Sa détresse, un salarié de Milee la résume en cette formule : « On a l’impression d’être des invisibles, un quart-monde. » L’entreprise de distribution de prospectus dans les boîtes aux lettres est en liquidation depuis le 9 septembre. « Y a 10 100 personnes sur le carreau, c’est la plus grande catastrophe sociale depuis quarante ans dans ce pays, comment ça se fait que ça ne fasse pas l’ouverture de tous les JT de France ? », s’indigne Sébastien Bernard, délégué syndical central CGT. D’autant qu’une partie des salariés n’ont même pas perçu leurs derniers salaires. « Certains se retrouvent sans aucun revenu. Et nous ne savons pas quand ils seront payés ! », insiste l’élu.
Pour tenter d’attirer l’attention, plusieurs dizaines d’entre eux, venus de Saint-Malo (Ille-et-Vilaine), Rouen (Seine-Maritime), Niort (Deux-Sèvres) ou Brive-la-Gaillarde (Corrèze) s’étaient donné rendez-vous devant le ministère de l’économie et des finances, à Paris, mardi 8 octobre. « Les autres n’ont déjà pas de quoi acheter à bouffer, alors encore moins de quoi payer un billet pour Paris », commente au micro Jean-Paul Dessaux, secrétaire fédéral SUD-PTT.

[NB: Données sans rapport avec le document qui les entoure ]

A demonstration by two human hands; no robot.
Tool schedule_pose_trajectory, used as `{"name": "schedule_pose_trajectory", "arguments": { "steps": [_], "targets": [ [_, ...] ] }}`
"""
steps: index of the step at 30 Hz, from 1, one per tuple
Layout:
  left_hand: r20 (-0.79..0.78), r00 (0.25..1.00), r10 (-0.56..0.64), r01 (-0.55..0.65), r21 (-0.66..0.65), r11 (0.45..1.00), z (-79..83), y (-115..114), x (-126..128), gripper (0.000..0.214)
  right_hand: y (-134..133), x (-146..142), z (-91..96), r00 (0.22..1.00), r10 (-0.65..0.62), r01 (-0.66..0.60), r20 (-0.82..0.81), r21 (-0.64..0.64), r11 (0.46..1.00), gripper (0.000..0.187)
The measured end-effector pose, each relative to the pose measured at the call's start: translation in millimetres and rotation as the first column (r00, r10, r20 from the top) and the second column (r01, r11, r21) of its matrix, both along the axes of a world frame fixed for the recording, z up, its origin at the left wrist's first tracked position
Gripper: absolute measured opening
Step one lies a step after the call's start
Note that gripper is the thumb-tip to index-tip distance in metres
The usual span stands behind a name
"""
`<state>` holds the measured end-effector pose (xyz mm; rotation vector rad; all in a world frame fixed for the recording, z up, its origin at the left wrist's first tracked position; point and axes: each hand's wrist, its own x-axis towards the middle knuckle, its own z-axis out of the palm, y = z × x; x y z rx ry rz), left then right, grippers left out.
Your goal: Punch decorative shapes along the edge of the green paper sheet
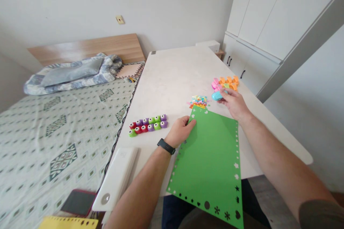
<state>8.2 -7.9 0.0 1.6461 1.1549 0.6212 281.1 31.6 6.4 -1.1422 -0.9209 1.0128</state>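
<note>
Left hand's [179, 131] fingers are pinching the green sheet [211, 161], lower right of center; right hand's [234, 103] are wrapped around the blue punch [217, 96], just above. Probably between punches, so lining up with an edge's next.

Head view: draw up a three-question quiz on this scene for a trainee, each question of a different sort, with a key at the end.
1. Multiple choice: what does the right hand hold?
A) an orange punch
B) a blue punch
C) the black wristband

2. True or false: the left hand has its grip on the green sheet at the sheet's left edge.

3. Fill in the missing colour: the small punches standing in two rows on the table are red, purple and ____.

Key: 1. B; 2. true; 3. green.
</note>
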Motion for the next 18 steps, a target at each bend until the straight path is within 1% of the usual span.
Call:
{"name": "schedule_pose_trajectory", "arguments": {
  "steps": [3,5,7,10,12,14,18],
  "targets": [
    [-0.003,1.000,-0.003,0.003,-0.008,1.000,0.5,0.0,0.4,0.045,-2.8,-5.2,4.0,0.998,0.052,-0.053,0.017,0.049,0.997,0.049],
    [-0.010,1.000,-0.003,0.003,-0.008,1.000,1.7,0.0,0.6,0.045,-4.2,-8.3,4.9,0.994,0.079,-0.087,0.080,0.106,0.991,0.054],
    [-0.018,1.000,0.001,-0.001,-0.004,1.000,3.7,-0.1,0.7,0.046,-4.6,-10.1,3.2,0.981,0.098,-0.121,0.169,0.132,0.984,0.056],
    [-0.025,1.000,-0.002,0.002,0.008,1.000,7.2,-0.6,0.7,0.045,-3.9,-10.5,-2.1,0.942,0.144,-0.172,0.303,0.067,0.983,0.058],
    [-0.034,0.999,-0.005,0.006,0.014,1.000,8.6,-1.0,0.7,0.044,-3.0,-10.0,-5.2,0.927,0.135,-0.160,0.350,0.043,0.986,0.059],
    [-0.035,0.999,-0.008,0.008,0.012,1.000,8.8,-1.1,0.8,0.044,-1.9,-9.4,-7.3,0.926,0.112,-0.143,0.360,0.059,0.988,0.060],
    [-0.012,1.000,-0.010,0.010,-0.004,1.000,6.9,-0.5,0.8,0.044,0.1,-8.8,-9.5,0.929,0.129,-0.162,0.348,0.068,0.985,0.061]
  ]
}}
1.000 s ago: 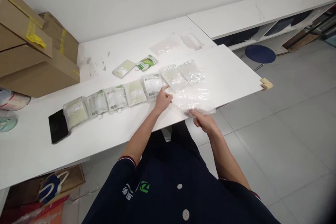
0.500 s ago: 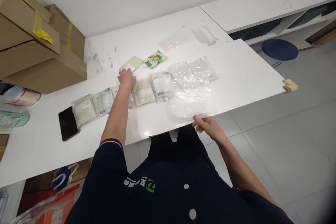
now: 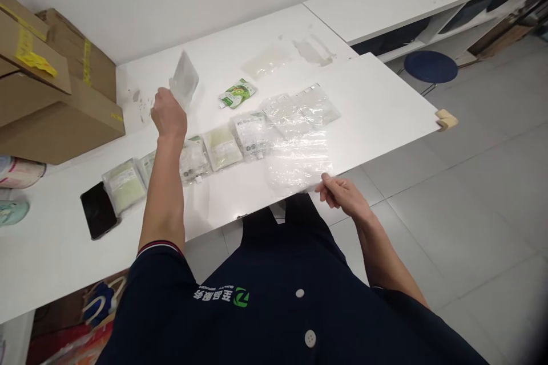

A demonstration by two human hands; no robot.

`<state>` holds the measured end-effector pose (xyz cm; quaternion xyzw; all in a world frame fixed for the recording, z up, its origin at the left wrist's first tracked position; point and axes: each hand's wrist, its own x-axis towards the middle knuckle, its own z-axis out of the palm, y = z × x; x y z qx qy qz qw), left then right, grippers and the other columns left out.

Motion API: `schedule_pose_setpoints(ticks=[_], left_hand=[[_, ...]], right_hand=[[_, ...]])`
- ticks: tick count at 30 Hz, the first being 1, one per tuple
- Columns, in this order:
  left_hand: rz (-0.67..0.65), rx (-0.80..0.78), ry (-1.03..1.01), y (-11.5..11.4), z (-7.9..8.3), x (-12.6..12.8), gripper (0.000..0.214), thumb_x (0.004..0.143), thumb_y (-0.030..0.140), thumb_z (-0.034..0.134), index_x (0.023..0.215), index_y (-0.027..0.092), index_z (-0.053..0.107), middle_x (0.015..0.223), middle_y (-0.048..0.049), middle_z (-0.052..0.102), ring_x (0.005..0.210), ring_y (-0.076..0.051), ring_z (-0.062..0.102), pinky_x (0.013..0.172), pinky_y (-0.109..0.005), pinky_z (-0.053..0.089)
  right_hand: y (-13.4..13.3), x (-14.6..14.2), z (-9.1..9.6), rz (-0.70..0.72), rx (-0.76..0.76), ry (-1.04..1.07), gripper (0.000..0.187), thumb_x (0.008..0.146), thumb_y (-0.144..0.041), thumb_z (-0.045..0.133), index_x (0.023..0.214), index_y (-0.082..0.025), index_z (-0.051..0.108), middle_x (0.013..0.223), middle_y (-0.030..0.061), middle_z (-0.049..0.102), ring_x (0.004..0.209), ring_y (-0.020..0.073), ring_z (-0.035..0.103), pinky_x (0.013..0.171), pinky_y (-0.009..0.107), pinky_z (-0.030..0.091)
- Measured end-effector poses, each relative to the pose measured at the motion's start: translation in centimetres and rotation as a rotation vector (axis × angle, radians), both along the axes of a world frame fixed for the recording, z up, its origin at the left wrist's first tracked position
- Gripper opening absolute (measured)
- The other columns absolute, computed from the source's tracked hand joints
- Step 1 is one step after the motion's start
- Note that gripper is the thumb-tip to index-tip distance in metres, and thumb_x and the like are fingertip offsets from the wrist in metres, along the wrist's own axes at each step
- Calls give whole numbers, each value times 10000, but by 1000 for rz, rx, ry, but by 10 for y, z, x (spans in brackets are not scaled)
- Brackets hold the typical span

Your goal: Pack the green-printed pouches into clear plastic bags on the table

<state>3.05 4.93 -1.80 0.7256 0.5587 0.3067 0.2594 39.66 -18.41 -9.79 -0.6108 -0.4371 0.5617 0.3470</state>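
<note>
Above the back left of the table, my left hand (image 3: 170, 116) grips a flat pale packet (image 3: 185, 81) by its lower edge; the packet is tilted up off the surface. My right hand (image 3: 343, 197) pinches the corner of a clear plastic bag (image 3: 299, 162) at the table's front edge. To the right of the raised packet lies a green pouch (image 3: 238, 93) with a printed picture and a spout. A row of bagged packets, among them a pale green packet (image 3: 222, 147) and a white printed packet (image 3: 251, 132), runs across the table, partly hidden by my left forearm.
More clear bags (image 3: 317, 104) lie beyond the one in my right hand. A black phone (image 3: 99, 211) is at the row's left end. Cardboard boxes (image 3: 85, 117) stand at the back left. A blue stool (image 3: 430, 67) is beyond the table's right side.
My left hand has lifted the flat packet from beside the green pouch and moved it left, tilting it up. My right hand stays at the clear bag's corner. The view has shifted slightly.
</note>
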Motion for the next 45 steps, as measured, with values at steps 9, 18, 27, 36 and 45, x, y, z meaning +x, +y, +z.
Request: schedule_pose_setpoints(ticks=[9,18,27,36,45], left_hand=[[-187,-21,-334,-151,-12,95,301,936,471,507,839,196,584,656,2,629,503,-94,571,470,-209,417],[-266,-166,-55,-143,-64,139,242,954,318,413,819,206,579,673,10,599,651,-139,578,650,-261,447],[-59,-294,68,-177,-77,113,353,982,365,338,1303,271,450,835,-32,655,763,-194,628,722,-322,452],[-267,-26,227,-221,-102,118,652,804,380,685,1397,318,422,1391,-130,438,1136,-281,523,923,-433,462],[-356,284,406,-224,-133,125,375,939,243,456,1297,221,565,1241,-138,636,983,-267,582,854,-455,475]], right_hand=[[0,-6,17,-77,334,112,504,713,-512,730,1118,-224,645,910,49,702,786,199,664,661,333,573],[3,9,0,-142,86,278,477,848,-641,527,1008,-203,627,842,76,678,729,203,652,581,330,573],[19,-4,-25,-156,202,-94,751,780,-479,652,1439,-207,417,1125,116,654,891,273,655,597,350,574],[18,-8,-36,-29,213,-579,732,842,-575,572,1448,-208,386,1069,146,654,987,333,618,803,447,511],[-7,-6,-35,467,683,-1022,589,906,-520,528,1426,-267,417,1553,130,328,1438,359,249,1098,575,278]])
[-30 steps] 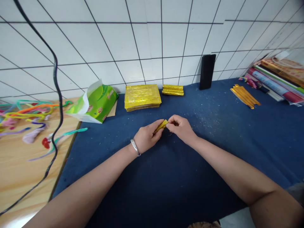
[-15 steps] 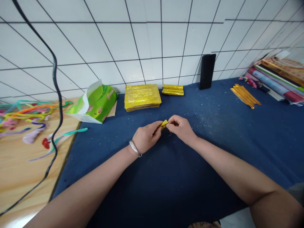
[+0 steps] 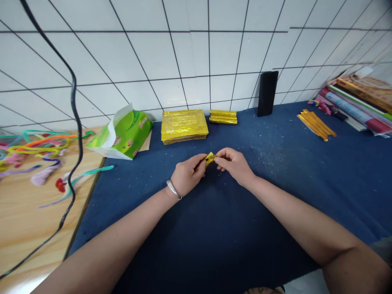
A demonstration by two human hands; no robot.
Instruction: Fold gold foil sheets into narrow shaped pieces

Marie-Ange Goyard, 37 ans, deux enfants, distributrice au dépôt de Roanne (Loire), prend la parole après lui : « Vous savez ce qu’il va faire mon homme cet après-midi, comme tous les mardis ? Il va aller aux Restos du cœur ! J’en ai fait des heures pour Milee… On nous payait toujours des temps approximatifs. Et avec ma bagnole personnelle, malgré la hausse de l’essence… Marie-Ange c’est pas une vache à lait, ce que je voulais c’est travailler dignement ! » Elle éclate en sanglots.
Aucune allocation chômage
La plupart des distributeurs travaillaient à temps partiel, au smic horaire. Parmi eux beaucoup de personnes fragiles, mères célibataires, travailleurs multipliant les petits boulots ou retraités complétant de maigres pensions. Pour ces derniers, il n’est prévu aucune allocation chômage : « Je vais devoir me débrouiller avec les heures de ménage que je fais encore… », explique Nicole Fromage, 74 ans. Environ 1 700 salariés ont plus de 70 ans selon Sud-PTT qui demande, pour eux, la mise en place d’une aide exceptionnelle.
« Il y a une hypocrisie énorme des responsables politiques et patronaux qui connaissaient la situation, mais comme les salariés sont très précaires et disséminés sur tout le territoire, ils se sont dit “On est tranquille, personne ne va réagir” », s’est indignée devant les salariés la secrétaire générale de la CGT, Sophie Binet.